• What is expected: No pictures go into the output, which should consist only of the lines from the first line of the data through the line with "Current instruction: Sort", copied exactly.
◆ ◆ ◆
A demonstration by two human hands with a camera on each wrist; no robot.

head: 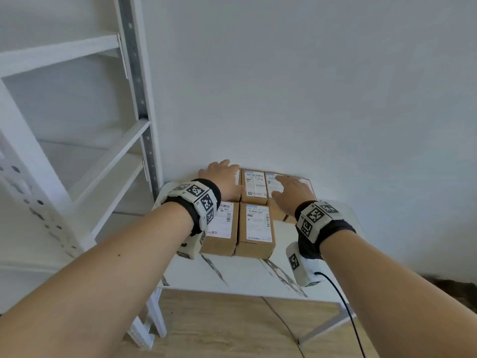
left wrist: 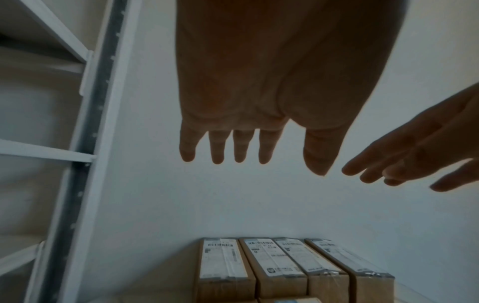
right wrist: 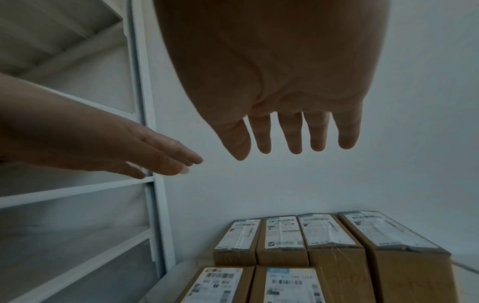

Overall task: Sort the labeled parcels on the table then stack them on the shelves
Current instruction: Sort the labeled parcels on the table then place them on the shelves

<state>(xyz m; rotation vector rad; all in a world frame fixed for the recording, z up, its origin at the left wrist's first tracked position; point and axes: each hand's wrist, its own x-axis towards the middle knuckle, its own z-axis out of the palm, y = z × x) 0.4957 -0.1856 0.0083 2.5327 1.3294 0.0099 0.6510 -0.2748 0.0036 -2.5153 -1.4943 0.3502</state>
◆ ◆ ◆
• Exercise solution:
A demonstration by two human hands with a camera on each wrist; no robot.

head: 
left wrist: 
right wrist: 

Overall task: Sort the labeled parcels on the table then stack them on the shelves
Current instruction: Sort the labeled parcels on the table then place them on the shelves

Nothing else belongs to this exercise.